Directions for this task: State how many lines of the records below contain the word "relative", giving the number and nothing else.

------------------------------------------------------------

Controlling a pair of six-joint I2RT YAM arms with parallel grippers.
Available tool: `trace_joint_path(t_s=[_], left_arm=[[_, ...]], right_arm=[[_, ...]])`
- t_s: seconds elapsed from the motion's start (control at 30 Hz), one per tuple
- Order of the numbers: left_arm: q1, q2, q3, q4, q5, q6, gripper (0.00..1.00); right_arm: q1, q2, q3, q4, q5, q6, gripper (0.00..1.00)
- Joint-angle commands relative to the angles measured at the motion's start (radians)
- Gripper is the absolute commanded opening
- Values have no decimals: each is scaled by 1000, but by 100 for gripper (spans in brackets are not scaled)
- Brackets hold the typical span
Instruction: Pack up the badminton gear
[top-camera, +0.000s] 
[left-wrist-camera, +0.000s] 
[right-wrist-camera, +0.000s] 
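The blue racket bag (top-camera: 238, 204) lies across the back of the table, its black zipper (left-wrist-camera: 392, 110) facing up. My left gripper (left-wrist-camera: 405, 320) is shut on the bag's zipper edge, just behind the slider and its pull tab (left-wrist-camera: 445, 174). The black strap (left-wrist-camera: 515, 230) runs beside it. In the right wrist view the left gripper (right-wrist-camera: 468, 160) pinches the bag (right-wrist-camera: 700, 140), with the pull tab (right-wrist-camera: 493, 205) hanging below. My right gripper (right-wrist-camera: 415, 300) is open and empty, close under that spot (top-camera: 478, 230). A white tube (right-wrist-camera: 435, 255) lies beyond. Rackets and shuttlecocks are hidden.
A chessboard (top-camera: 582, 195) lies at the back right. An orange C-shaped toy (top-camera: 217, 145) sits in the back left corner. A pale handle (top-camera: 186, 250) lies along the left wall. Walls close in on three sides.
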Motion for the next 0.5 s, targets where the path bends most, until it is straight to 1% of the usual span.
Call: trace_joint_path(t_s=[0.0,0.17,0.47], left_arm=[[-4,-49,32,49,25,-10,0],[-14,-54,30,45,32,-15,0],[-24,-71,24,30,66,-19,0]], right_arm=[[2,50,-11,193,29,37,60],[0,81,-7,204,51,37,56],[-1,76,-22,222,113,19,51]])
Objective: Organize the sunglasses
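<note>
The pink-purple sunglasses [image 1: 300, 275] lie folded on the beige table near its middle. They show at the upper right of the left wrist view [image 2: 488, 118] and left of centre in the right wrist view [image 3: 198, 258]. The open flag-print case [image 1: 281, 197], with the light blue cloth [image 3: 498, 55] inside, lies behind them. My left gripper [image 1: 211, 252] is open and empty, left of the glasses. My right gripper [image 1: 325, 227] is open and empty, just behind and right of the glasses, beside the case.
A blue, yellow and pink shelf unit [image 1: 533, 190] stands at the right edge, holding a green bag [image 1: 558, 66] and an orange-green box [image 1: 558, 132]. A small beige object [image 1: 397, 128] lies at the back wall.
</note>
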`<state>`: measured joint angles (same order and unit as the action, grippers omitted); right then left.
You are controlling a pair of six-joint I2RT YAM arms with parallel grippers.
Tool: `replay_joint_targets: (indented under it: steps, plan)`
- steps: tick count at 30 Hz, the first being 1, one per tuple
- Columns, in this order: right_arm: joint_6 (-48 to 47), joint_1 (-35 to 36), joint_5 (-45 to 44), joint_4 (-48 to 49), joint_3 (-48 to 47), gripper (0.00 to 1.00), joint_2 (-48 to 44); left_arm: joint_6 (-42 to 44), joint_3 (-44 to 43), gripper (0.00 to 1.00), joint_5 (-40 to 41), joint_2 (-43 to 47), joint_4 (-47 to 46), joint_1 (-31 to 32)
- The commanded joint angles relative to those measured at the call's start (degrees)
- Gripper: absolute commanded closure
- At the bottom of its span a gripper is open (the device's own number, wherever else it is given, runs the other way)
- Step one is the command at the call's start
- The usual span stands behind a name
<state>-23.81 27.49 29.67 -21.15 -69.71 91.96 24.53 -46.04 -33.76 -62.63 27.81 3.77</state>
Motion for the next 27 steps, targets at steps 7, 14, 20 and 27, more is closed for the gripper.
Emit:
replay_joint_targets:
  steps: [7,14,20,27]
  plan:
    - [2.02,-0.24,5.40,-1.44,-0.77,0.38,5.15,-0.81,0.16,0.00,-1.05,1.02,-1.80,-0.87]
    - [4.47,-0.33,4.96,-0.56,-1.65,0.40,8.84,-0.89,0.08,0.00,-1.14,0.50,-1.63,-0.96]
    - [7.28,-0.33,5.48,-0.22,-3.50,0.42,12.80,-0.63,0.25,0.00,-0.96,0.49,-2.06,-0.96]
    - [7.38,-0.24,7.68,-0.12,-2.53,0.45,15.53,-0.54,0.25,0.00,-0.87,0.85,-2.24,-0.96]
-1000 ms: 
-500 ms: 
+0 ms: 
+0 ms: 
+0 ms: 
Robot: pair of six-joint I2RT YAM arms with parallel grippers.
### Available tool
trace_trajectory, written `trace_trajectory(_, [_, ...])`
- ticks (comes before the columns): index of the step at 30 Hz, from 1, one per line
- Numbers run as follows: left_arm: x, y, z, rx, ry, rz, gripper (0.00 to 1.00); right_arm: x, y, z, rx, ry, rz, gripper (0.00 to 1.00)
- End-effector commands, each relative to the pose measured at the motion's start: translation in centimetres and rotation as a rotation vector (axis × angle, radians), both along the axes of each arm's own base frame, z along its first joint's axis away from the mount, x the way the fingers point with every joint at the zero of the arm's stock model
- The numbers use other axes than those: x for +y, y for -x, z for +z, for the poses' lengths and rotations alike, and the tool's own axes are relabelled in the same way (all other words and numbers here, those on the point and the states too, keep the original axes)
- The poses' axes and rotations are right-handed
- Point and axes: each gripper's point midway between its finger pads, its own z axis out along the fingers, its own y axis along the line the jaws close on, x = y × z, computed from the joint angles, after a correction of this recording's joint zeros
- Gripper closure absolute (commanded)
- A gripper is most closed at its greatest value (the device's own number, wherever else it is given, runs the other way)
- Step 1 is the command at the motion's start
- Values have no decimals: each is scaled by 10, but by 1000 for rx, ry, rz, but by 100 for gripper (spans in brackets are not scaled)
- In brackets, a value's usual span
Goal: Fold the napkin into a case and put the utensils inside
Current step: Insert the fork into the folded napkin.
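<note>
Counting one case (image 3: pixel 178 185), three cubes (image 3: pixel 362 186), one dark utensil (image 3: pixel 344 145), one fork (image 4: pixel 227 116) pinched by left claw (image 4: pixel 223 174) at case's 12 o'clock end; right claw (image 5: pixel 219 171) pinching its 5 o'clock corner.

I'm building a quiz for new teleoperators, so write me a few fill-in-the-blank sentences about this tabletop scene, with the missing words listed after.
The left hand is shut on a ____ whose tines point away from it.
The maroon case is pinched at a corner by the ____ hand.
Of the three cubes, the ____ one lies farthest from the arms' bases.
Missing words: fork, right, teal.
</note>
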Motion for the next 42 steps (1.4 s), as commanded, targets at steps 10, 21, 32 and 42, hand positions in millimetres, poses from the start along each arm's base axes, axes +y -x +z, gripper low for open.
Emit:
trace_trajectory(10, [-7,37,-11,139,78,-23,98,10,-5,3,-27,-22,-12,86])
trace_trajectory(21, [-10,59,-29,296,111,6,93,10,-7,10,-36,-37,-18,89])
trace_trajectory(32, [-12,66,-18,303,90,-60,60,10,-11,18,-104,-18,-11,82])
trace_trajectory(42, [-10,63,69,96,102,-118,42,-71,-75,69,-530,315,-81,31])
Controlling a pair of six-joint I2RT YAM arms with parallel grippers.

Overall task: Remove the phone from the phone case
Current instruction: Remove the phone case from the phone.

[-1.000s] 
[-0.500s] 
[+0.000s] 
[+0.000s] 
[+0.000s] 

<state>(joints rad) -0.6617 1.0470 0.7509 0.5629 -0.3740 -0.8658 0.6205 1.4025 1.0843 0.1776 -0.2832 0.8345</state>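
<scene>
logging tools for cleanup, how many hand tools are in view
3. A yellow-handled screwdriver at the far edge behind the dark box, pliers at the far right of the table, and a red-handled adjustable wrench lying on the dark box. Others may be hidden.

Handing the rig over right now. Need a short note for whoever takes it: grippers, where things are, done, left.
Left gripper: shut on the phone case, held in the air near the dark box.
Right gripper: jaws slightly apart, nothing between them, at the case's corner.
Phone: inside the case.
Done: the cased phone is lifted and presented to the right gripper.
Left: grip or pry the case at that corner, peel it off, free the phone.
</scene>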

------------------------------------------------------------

Written solution: 3